From bf90fe696e3384885f8a993ab03821ab62c80e72 Mon Sep 17 00:00:00 2001
From: Ajin Cherian <itsajin@gmail.com>
Date: Mon, 28 Jul 2025 08:00:23 -0400
Subject: [PATCH v5] Fix a deadlock during ALTER SUBSCRIPTION... DROP
 PUBLICATION

When user drops a publication from a subscription, this will result in a
publication refresh on the subscriber which will try and drop any pending origins.
Meanwhile the apply worker could also be trying to cleanup origins. There could be
a deadlock if the order of locking of SubscriptionRelationId, SubscriptionRelRelationId and
ReplicationOriginRelationId are not aligned between functions
process_syncing_tables_for_apply() and AlterSubscription_refresh().

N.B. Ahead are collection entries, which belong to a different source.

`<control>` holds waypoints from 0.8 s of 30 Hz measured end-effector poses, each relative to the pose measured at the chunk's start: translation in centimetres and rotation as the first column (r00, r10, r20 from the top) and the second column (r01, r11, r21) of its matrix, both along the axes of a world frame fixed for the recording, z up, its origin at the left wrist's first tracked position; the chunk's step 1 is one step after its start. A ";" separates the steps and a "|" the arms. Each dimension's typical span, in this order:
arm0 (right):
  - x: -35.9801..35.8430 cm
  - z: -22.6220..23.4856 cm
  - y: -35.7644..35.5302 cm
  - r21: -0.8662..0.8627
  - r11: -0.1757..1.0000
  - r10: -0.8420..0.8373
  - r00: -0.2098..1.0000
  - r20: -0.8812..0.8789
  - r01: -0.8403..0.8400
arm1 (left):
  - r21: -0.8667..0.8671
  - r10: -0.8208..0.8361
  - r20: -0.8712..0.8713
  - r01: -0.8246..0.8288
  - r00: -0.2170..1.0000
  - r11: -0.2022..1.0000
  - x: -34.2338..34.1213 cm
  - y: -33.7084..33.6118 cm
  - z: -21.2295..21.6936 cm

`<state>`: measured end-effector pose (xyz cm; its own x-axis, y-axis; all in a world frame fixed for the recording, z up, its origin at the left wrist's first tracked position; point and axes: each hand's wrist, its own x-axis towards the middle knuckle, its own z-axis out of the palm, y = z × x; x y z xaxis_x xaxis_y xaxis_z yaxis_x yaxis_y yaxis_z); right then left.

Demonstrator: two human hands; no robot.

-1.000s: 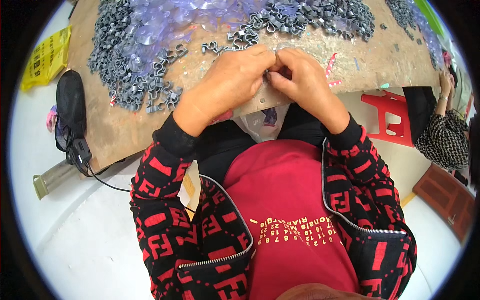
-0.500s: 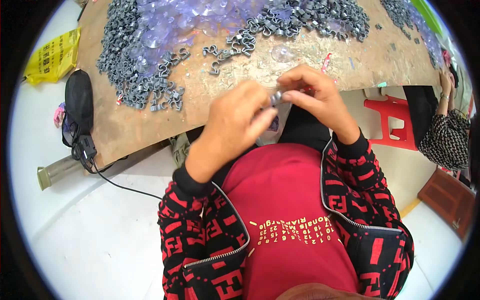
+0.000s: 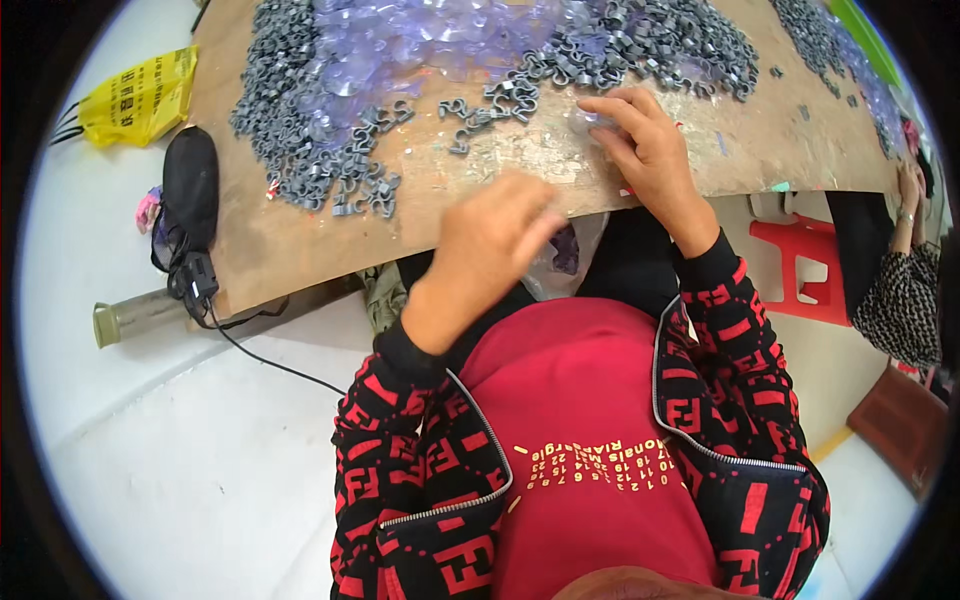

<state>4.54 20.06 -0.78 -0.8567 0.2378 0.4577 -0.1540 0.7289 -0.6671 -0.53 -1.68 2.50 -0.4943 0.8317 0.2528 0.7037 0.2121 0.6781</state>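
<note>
My right hand [image 3: 650, 150] is over the near part of the table, thumb and fingers apart. Its fingertips are at a single clear suction cup [image 3: 586, 118], which they partly cover. My left hand [image 3: 495, 235], smeared by motion, hovers at the table's near edge. Whether anything is in its fingers cannot be made out. Beyond both hands lie heaps of grey plastic clips [image 3: 690, 50] and a broad pile of clear, violet-tinted suction cups [image 3: 420, 50]. Several loose clips [image 3: 480, 115] lie between the piles and my hands.
Below the wooden table's edge [image 3: 330, 265], a clear plastic bag [image 3: 565, 260] lies at my lap. To the left are a yellow bag [image 3: 140, 100], a black case [image 3: 190, 185] and a cable. A red stool [image 3: 800, 265] and another person's arm [image 3: 905, 215] are at right.
My hands have come apart, and the grey clip between them no longer shows. The right hand has moved forward to the lone suction cup. The view has shifted slightly.
</note>
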 end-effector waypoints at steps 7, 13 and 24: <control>-0.4 -0.6 0.1 0.085 0.996 0.020 1.000 0.007 -0.021 | 0.135 0.429 -0.312 -0.407 0.848 0.903 -8.6 -0.6 -1.5; 0.0 -0.3 0.0 -0.051 0.999 0.021 0.998 0.057 -0.019 | 0.009 0.359 -0.422 -0.392 0.833 0.920 -10.2 -0.7 -2.6; -0.3 -0.1 -0.2 0.093 0.993 0.056 0.992 0.111 -0.066 | 0.206 0.453 0.235 -0.500 0.860 0.841 -8.6 -1.3 -1.6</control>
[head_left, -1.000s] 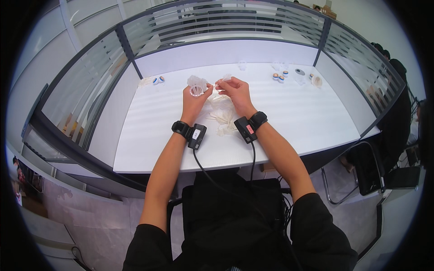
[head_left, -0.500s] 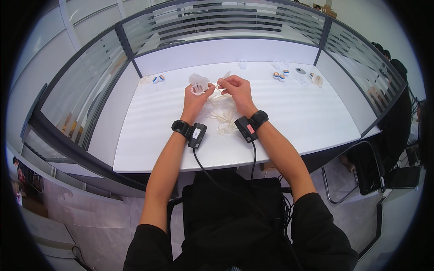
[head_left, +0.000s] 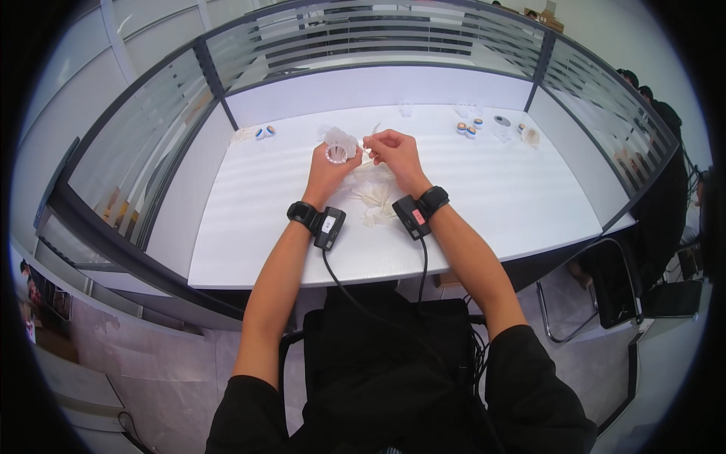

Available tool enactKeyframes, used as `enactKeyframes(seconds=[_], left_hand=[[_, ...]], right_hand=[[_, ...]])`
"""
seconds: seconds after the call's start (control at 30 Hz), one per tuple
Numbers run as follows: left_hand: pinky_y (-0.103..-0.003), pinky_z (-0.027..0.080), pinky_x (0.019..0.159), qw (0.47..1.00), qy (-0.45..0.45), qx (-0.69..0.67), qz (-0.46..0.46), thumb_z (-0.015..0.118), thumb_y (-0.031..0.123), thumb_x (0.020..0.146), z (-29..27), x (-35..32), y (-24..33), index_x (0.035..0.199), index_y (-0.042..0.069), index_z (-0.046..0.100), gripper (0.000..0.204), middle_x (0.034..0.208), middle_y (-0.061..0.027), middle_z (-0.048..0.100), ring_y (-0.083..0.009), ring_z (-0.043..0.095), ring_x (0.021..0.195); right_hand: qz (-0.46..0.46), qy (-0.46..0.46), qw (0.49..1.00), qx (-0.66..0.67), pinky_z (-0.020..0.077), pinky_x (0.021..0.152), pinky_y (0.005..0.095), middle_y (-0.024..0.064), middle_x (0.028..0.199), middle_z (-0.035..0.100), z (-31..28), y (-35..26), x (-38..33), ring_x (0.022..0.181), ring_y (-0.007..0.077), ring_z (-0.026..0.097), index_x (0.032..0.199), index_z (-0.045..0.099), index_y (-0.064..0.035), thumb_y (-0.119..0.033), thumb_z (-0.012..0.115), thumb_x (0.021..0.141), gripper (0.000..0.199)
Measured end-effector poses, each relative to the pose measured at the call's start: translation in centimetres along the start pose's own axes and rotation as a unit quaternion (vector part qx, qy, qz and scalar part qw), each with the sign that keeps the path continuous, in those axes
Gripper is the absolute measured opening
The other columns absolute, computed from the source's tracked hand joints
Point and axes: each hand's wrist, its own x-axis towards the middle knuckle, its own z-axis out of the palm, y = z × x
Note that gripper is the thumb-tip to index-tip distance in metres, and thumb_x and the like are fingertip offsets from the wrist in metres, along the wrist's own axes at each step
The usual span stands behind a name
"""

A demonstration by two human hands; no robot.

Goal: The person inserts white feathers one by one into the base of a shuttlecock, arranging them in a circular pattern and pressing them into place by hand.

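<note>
Two hands meet over the middle of the white table. The left hand has its fingers curled around a clear plastic ring piece, held just above the tabletop. The right hand is beside it, fingertips pinched together on what looks like a thin white strip, though it is too small to be sure. A loose heap of white strips lies below the wrists. Small blue-and-white round pieces sit well apart near the far edge.
</note>
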Motion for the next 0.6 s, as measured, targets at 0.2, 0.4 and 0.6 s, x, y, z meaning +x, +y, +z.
enactKeyframes(seconds=[0.2, 0.4, 0.6], left_hand=[[-0.028, 0.052, 0.074, 0.999, -0.017, 0.027, 0.032, 0.079, 0.013, 0.082, -0.2, 0.0, 0.0, 0.094, 0.002, 0.07, 0.019, 0.087, -0.0024, 0.072, -0.0103, 0.066, 0.08], [-0.028, 0.052, 0.075, 0.998, -0.03, 0.052, 0.024, 0.08, 0.006, 0.072, -0.3, -0.1, 0.8, 0.098, 0.002, 0.068, 0.029, 0.089, -0.0042, 0.071, -0.0116, 0.065, 0.081], [-0.028, 0.052, 0.077, 0.999, -0.037, 0.025, 0.026, 0.079, 0.003, 0.071, -0.1, -0.4, 0.9, 0.098, 0.003, 0.064, 0.031, 0.09, -0.0037, 0.069, -0.0117, 0.064, 0.084]], right_hand=[[0.013, -0.019, 1.0, 0.005, 0.0497, 0.062, 0.0238, 0.0057, 0.085, 0.071, 0.0, 0.2, 0.1, 0.069, 0.0083, 0.061, 0.098, 0.07, 0.0008, -0.016, 0.073, 0.093, 0.017], [-0.005, -0.024, 0.999, -0.02, 0.0505, 0.057, 0.0238, 0.0076, 0.082, 0.073, 0.0, 0.2, 0.0, 0.065, 0.0094, 0.064, 0.099, 0.07, 0.0009, -0.016, 0.072, 0.093, 0.018], [-0.02, -0.007, 0.999, -0.041, 0.05, 0.055, 0.0236, 0.0081, 0.082, 0.073, 0.1, 0.5, -0.1, 0.064, 0.0099, 0.065, 0.099, 0.07, 0.0036, -0.016, 0.072, 0.092, 0.021]])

The fix is to get locks on SubscriptionRelationId, SubscriptionRelRelationId and
ReplicationOriginRelationId in that order when dropping tracking origins.
---
 src/backend/catalog/pg_subscription.c       | 22 ++++++++++++++++++++--
 src/backend/replication/logical/tablesync.c | 22 ++++++++++++++++++++++
 2 files changed, 42 insertions(+), 2 deletions(-)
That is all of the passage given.